Task requirements: Look below for the line containing "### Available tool"; from there through the line containing "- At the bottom", both lines included, please set down each line exactly and nothing else.

══════════

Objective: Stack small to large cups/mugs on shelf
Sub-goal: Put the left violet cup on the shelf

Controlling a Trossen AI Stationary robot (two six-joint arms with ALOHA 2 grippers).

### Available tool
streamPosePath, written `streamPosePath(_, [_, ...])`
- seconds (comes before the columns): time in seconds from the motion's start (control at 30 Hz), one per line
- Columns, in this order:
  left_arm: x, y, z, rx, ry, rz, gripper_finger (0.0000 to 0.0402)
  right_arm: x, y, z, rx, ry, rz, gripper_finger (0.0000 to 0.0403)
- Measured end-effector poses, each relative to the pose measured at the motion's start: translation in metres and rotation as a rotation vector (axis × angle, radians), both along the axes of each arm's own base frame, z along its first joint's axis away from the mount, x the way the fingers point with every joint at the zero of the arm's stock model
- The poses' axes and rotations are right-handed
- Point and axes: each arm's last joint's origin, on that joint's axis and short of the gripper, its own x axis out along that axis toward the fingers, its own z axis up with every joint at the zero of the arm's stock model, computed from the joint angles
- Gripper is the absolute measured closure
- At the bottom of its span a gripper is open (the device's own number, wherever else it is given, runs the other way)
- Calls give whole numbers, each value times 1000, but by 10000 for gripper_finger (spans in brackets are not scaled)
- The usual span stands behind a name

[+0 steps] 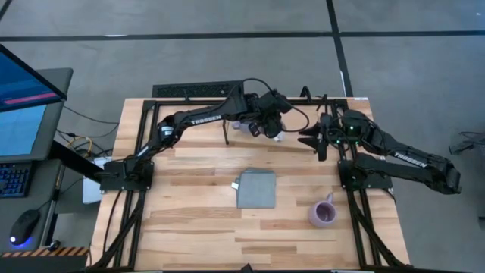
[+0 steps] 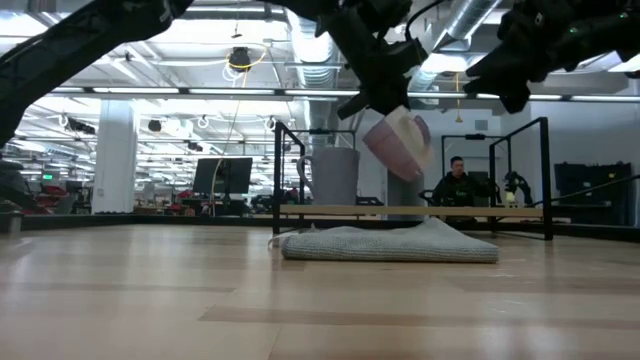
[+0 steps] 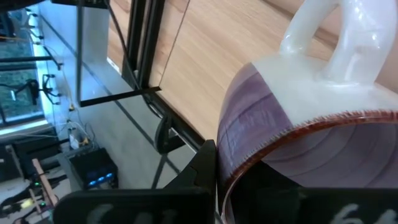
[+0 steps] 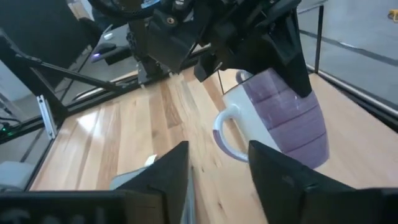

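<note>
My left gripper (image 1: 267, 125) reaches over the far side of the table and is shut on a light purple and white mug (image 2: 400, 140), which hangs tilted above the shelf (image 2: 460, 212). A second, pale mug (image 2: 335, 175) stands upright on the shelf board. A third, purple mug (image 1: 324, 212) stands on the tabletop near the right edge. My right gripper (image 1: 315, 138) hovers open just right of the held mug (image 4: 286, 118), and nothing lies between its fingers. My left gripper has the mug by its wall at the rim (image 3: 227, 180). One finger (image 3: 202, 168) lies on the outside; the other is lost in the dark mouth. The fingers slant down from above. The mug hangs tilted, clear of the shelf, with its handle (image 4: 224, 132) out to one side.
A flat grey-blue square (image 1: 256, 188) lies mid-table in front of the shelf. The shelf's black rod frame (image 2: 545, 175) rises at its ends. A monitor (image 1: 23, 98) stands off the table's left. A person (image 2: 458, 185) sits far behind the table.
</note>
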Motion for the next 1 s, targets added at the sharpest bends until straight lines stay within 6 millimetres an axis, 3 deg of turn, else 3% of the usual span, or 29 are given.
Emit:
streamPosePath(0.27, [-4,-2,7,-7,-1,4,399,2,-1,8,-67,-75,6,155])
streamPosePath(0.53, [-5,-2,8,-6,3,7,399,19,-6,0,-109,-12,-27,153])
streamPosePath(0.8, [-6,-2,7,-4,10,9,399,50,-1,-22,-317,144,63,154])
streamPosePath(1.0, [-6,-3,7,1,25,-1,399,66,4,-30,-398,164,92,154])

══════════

Answer box:
### Available tool
streamPosePath, written `streamPosePath(_, [_, ...])`
- seconds (comes before the columns): time in seconds from the motion's start (control at 30 Hz), one per line
- Columns, in this order:
  left_arm: x, y, z, rx, ry, rz, gripper_finger (0.0000 to 0.0402)
  right_arm: x, y, z, rx, ry, rz, gripper_finger (0.0000 to 0.0403)
- Measured end-effector poses, each relative to the pose measured at the motion's start: translation in metres and rotation as a rotation vector (axis × angle, radians), both along the axes of each arm's own base frame, z along its first joint's axis away from the mount, x the way the fingers point with every joint at the zero of the arm's stock model
- The poses' axes and rotations are right-handed
- Point and axes: each arm's last joint's origin, on that joint's axis and short of the gripper, its own x axis out along that axis toward the fingers, its own z axis up with every joint at the zero of the arm's stock model, computed from the joint angles
- Gripper is the absolute measured closure
- At the bottom of its span a gripper is open (the device's own number, wherever else it is given, runs the other way)

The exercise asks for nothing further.